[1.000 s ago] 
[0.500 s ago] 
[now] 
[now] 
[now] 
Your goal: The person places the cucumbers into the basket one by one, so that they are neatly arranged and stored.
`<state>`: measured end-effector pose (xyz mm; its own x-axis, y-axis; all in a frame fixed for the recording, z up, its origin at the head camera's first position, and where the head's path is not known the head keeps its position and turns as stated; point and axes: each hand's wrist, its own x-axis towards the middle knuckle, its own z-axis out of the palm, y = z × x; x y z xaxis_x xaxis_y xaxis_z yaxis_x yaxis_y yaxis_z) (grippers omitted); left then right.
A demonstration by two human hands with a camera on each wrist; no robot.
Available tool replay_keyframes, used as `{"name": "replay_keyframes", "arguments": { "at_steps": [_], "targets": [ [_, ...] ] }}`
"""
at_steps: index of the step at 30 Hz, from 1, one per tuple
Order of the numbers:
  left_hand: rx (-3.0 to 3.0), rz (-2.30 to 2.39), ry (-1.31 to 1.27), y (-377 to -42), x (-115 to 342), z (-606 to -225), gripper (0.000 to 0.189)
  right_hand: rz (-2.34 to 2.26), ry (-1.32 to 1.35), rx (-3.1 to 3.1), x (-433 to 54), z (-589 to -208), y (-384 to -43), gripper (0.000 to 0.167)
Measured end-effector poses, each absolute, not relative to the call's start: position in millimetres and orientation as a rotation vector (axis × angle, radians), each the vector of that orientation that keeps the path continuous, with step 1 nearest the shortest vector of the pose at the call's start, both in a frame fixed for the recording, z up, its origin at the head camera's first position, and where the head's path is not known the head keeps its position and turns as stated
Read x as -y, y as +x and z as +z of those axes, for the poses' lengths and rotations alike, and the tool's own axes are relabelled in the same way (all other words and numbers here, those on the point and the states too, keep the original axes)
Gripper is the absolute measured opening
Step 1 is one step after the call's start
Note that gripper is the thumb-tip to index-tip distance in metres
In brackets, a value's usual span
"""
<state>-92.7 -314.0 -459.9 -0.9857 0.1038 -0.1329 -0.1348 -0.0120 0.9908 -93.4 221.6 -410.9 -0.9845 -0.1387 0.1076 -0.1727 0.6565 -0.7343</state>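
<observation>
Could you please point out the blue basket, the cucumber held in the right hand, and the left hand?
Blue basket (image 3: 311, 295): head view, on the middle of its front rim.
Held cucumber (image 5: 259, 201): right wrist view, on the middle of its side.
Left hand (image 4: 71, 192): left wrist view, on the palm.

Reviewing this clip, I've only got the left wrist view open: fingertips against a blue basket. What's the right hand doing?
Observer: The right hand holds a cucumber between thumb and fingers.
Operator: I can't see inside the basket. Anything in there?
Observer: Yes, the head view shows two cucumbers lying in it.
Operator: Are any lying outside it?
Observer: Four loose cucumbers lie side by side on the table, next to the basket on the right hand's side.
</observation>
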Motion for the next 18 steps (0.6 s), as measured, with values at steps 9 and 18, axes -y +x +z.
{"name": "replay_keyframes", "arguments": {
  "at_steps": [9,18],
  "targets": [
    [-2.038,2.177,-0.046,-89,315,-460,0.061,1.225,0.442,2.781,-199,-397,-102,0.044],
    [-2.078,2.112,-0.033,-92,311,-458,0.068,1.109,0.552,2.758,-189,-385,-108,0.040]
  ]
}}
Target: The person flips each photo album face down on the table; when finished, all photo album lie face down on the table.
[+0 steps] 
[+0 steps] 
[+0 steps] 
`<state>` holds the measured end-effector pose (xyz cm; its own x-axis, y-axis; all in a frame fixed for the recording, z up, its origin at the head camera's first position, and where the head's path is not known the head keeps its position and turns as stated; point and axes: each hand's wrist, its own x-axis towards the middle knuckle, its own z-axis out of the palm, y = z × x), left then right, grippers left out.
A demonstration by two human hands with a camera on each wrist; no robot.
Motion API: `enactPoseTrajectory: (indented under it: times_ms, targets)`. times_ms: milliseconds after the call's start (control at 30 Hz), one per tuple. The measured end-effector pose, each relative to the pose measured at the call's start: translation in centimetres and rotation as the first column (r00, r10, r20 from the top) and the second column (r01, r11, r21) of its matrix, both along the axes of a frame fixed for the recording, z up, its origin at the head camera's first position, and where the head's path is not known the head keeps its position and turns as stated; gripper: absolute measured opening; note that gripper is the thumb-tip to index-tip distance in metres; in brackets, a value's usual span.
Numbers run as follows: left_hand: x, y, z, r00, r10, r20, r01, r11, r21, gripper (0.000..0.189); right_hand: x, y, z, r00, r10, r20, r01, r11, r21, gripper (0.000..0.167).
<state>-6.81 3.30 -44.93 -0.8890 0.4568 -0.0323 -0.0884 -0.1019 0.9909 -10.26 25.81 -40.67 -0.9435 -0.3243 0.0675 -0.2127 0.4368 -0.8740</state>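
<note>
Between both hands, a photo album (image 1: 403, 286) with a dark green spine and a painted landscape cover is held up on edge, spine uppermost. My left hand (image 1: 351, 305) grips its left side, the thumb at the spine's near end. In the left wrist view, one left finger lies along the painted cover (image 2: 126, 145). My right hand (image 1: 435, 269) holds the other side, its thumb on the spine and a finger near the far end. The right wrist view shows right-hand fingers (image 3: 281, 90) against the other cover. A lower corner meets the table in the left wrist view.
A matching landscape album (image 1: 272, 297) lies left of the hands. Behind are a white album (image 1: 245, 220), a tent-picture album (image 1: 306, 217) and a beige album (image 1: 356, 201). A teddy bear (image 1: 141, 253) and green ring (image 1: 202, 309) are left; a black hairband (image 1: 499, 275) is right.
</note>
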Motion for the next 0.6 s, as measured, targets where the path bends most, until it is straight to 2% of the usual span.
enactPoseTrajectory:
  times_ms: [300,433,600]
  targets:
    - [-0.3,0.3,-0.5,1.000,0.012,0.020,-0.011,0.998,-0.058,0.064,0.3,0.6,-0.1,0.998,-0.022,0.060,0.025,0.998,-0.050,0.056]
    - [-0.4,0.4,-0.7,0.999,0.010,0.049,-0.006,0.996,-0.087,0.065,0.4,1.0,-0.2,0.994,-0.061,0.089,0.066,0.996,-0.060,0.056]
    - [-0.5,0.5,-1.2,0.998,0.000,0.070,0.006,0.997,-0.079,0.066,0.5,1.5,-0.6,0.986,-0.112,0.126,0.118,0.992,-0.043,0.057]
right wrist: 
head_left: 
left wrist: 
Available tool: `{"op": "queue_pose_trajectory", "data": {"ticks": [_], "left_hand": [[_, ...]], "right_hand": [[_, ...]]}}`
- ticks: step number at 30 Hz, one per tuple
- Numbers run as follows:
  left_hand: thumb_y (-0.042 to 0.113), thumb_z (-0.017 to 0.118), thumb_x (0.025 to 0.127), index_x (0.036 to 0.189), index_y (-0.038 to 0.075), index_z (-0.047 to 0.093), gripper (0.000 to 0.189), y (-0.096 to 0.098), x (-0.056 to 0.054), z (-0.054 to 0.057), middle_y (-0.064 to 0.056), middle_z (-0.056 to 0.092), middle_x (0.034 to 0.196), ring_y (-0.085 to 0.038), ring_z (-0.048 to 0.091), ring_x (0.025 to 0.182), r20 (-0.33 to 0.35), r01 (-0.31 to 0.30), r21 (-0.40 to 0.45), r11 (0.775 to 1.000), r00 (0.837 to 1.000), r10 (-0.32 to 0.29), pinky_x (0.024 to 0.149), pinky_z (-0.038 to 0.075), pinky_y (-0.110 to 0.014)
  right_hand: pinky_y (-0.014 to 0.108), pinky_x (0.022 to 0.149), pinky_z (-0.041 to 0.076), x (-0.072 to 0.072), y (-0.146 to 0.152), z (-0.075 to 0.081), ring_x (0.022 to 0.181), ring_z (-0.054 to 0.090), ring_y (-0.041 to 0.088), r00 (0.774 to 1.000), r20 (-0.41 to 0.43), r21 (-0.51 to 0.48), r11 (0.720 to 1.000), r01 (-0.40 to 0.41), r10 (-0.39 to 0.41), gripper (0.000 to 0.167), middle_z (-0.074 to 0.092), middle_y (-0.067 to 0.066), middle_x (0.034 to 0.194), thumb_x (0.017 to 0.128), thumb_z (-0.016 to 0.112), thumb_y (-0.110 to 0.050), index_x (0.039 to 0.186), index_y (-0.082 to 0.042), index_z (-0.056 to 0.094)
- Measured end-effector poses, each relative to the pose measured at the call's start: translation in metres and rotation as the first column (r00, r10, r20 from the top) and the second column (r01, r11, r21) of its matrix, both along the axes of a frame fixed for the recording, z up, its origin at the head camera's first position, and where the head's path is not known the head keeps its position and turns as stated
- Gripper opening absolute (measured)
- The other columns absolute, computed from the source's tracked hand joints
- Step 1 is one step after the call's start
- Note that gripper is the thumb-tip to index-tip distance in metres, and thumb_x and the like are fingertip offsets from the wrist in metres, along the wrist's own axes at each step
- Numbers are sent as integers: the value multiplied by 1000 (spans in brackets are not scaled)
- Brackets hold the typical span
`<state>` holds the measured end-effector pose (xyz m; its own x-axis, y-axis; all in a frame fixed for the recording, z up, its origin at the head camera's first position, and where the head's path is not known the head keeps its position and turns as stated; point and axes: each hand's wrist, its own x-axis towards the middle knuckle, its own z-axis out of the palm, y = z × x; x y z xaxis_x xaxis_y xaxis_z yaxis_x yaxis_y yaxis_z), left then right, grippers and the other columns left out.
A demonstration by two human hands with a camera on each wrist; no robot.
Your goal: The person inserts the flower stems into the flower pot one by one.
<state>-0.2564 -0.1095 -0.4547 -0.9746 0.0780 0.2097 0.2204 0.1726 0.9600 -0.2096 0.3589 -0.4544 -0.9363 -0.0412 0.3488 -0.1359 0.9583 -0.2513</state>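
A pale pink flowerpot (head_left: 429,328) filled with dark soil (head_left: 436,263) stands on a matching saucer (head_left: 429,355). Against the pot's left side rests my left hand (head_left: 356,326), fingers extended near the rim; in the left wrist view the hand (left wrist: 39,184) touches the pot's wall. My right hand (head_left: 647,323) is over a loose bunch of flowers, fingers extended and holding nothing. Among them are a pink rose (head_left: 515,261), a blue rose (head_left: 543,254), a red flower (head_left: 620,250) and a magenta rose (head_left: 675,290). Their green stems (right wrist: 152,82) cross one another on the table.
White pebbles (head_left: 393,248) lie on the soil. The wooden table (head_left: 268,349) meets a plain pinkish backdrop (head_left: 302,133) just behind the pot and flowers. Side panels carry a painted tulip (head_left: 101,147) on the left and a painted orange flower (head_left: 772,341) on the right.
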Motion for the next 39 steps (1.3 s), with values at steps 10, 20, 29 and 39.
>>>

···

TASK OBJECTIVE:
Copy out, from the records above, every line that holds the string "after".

OUTPUT OF THE EXERCISE:
Step 1 is one step after the call's start
Motion API: `enactPoseTrajectory: (indented under it: times_ms, targets)`. times_ms: milliseconds after the call's start (control at 30 Hz), one per tuple. The measured end-effector pose, each relative to the pose measured at the call's start: translation in centimetres and rotation as the first column (r00, r10, r20 from the top) and the second column (r01, r11, r21) of its matrix, both along the axes of a frame fixed for the recording, z up, its origin at the head camera's first position, and where the head's path is not known the head keeps its position and turns as stated; gripper: absolute measured opening; note that gripper is the thumb-tip to index-tip distance in metres; in brackets, a value's usual span.
- Step 1 is one step after the call's start

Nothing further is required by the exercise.